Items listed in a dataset
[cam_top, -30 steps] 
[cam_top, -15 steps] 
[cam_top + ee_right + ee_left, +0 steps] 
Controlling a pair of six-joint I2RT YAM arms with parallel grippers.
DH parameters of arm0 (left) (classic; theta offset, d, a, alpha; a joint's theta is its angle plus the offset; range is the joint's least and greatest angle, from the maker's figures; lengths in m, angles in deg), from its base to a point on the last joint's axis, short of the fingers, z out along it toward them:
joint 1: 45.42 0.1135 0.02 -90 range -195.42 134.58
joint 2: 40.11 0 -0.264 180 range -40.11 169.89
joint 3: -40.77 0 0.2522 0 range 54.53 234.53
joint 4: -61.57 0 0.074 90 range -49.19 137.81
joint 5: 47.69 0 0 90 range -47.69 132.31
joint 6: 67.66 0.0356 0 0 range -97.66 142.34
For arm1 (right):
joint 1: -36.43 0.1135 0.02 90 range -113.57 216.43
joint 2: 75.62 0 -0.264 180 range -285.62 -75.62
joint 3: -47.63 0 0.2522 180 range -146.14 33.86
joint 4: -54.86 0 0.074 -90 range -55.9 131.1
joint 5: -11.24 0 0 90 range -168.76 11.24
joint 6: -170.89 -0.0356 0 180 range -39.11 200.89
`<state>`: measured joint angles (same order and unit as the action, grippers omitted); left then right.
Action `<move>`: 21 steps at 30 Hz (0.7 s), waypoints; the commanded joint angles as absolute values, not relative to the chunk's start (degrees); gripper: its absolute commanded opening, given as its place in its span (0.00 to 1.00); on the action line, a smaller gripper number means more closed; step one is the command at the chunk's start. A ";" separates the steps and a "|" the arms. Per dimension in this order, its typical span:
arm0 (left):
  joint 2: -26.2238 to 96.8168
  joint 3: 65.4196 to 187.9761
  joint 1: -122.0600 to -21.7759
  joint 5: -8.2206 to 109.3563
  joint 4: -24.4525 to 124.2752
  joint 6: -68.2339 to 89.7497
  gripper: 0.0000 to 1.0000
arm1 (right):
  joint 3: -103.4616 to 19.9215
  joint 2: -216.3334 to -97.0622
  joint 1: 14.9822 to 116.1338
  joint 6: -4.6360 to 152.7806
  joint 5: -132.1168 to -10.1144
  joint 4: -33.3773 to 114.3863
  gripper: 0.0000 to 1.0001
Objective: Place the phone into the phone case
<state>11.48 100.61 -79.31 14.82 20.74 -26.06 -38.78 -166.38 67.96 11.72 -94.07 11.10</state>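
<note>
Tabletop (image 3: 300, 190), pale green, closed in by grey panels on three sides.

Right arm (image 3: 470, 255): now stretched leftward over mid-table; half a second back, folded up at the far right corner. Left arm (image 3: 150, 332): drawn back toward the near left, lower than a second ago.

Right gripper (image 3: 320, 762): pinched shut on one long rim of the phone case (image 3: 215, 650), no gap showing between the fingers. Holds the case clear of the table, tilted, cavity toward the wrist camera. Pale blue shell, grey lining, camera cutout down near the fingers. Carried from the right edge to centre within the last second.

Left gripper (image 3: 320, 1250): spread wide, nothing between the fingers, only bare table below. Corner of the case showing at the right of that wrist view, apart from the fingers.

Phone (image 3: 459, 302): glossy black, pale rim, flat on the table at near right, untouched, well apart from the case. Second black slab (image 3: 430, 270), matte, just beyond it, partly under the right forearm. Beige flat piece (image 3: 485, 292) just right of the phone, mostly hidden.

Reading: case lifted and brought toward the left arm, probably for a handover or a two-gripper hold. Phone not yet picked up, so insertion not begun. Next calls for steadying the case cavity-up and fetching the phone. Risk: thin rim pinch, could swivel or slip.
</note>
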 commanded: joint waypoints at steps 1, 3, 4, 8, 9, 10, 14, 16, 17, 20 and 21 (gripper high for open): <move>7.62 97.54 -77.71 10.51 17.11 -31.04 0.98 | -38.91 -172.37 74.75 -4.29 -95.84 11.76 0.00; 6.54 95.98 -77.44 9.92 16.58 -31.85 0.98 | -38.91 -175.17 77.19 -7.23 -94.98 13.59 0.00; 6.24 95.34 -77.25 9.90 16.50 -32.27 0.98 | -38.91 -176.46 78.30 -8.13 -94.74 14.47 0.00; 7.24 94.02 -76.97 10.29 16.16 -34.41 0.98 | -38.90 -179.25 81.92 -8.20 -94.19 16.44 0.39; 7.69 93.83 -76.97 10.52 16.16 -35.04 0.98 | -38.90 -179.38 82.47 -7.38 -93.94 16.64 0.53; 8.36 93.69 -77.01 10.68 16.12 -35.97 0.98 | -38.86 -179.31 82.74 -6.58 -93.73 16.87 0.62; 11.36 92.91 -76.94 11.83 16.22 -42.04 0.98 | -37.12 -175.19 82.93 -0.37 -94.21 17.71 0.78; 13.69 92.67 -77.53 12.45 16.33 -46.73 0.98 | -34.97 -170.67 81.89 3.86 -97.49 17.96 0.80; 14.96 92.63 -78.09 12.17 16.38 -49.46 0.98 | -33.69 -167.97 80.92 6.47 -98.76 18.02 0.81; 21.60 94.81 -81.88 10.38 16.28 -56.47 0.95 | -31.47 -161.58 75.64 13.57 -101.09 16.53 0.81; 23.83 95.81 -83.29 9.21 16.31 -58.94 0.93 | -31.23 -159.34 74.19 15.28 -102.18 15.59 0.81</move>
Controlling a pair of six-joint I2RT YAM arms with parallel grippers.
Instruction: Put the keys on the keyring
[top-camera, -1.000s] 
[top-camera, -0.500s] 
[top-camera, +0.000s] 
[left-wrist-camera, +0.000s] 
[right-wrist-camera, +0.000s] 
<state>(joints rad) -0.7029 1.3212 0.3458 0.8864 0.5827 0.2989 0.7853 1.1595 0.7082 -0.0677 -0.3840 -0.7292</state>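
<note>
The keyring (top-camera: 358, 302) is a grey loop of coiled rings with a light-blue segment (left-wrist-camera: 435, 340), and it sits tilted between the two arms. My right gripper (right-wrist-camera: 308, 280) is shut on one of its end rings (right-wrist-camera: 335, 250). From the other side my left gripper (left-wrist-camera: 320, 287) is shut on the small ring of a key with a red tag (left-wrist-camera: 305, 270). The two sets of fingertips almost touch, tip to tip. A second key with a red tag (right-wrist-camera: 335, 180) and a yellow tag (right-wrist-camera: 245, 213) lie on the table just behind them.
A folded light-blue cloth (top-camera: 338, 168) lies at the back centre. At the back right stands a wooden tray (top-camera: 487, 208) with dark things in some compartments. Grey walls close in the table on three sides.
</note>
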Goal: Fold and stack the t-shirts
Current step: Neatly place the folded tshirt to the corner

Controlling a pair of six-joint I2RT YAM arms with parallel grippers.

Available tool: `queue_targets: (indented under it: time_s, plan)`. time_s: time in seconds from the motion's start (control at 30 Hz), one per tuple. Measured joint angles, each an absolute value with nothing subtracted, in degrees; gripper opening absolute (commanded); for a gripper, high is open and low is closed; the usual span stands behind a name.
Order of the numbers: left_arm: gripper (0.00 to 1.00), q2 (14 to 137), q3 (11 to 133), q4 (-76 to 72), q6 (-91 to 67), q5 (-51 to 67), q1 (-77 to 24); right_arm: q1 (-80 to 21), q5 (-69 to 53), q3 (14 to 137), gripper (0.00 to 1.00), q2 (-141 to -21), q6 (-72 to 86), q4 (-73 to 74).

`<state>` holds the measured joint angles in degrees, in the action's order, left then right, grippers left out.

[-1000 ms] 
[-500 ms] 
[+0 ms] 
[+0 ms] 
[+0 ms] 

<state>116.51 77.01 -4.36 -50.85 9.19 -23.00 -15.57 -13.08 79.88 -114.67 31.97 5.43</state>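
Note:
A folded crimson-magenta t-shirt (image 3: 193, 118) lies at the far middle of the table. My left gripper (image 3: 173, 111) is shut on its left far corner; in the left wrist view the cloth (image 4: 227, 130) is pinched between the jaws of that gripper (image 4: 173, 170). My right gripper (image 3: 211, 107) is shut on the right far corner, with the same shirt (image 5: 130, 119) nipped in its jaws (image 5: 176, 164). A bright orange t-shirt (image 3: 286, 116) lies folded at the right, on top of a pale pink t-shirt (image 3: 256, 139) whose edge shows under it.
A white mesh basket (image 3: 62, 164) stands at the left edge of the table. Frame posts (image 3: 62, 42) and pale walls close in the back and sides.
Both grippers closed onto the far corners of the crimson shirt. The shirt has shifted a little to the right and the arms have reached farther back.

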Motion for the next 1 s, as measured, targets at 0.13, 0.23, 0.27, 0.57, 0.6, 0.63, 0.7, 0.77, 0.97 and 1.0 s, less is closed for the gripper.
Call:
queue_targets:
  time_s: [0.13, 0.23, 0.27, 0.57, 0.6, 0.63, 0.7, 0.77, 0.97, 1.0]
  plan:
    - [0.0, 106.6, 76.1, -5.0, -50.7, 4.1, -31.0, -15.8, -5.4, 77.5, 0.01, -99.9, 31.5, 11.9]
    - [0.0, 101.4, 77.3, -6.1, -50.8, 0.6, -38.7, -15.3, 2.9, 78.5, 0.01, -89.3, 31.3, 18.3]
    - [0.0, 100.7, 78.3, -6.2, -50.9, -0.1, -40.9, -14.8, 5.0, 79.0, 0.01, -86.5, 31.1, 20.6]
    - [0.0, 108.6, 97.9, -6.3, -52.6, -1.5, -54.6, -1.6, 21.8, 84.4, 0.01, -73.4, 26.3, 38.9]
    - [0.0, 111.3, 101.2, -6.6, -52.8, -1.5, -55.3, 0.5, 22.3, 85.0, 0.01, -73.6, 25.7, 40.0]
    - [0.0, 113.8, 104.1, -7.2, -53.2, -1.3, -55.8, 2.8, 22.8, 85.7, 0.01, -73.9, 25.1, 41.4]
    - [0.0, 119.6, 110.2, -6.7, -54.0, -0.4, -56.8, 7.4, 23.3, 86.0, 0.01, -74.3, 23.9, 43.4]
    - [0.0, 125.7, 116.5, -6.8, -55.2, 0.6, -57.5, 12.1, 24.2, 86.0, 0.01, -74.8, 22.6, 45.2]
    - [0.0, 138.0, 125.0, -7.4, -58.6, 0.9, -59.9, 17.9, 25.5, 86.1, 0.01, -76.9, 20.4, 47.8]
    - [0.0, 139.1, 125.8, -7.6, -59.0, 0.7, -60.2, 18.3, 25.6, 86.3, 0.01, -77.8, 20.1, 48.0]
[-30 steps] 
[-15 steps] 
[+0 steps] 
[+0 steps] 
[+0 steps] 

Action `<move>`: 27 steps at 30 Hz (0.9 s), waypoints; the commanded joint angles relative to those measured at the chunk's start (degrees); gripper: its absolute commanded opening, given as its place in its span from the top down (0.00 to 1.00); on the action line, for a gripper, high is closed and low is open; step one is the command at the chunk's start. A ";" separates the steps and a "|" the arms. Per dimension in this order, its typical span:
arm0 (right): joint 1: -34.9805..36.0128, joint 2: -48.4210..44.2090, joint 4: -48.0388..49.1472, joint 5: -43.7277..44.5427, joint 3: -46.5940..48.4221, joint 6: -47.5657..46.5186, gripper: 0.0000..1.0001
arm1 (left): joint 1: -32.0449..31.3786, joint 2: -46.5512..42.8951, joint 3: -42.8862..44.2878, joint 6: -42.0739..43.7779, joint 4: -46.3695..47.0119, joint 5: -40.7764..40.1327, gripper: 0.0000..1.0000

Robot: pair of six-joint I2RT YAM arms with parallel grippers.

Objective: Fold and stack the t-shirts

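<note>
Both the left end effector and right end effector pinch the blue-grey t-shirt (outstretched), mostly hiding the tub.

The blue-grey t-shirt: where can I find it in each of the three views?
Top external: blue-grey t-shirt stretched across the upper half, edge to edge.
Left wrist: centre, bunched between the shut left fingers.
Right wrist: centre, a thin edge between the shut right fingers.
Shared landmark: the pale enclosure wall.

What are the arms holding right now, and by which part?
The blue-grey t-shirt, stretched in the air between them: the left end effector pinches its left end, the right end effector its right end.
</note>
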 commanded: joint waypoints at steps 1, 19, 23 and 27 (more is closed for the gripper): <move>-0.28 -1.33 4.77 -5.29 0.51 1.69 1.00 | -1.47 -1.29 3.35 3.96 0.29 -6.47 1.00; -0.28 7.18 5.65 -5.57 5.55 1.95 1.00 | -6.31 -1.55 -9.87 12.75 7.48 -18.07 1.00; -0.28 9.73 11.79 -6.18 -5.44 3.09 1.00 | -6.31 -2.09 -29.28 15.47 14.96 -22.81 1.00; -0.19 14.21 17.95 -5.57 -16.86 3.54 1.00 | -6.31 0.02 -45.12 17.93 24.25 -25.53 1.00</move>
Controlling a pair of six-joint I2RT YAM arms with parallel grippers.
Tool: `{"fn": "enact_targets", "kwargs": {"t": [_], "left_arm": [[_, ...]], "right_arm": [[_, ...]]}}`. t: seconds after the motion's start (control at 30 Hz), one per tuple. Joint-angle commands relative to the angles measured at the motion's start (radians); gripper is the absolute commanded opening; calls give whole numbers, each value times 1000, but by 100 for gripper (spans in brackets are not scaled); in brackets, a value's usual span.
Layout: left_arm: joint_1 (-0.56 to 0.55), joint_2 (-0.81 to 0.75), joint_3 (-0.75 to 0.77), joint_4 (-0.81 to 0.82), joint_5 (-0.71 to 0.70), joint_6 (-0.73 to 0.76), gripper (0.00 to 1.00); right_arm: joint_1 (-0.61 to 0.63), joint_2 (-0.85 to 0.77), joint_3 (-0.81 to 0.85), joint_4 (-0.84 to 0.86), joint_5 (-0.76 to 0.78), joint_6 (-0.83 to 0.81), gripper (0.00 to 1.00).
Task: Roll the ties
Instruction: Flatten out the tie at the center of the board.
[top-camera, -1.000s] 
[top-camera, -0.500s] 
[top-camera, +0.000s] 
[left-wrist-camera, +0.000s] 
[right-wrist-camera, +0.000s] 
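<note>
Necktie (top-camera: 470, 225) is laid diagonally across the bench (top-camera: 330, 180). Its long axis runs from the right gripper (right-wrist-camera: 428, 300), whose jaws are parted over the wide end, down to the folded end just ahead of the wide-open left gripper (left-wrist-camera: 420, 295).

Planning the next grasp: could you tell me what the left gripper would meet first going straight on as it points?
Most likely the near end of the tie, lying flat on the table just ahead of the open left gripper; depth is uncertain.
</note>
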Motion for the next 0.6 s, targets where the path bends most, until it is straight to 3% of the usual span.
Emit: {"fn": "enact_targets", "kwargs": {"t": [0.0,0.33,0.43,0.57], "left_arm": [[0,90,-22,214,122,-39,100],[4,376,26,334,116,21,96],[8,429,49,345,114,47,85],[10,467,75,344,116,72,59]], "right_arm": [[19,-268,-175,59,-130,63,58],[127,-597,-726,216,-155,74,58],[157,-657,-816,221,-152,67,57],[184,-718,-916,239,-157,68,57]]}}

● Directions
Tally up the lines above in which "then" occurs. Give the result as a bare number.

● Answer to this problem
2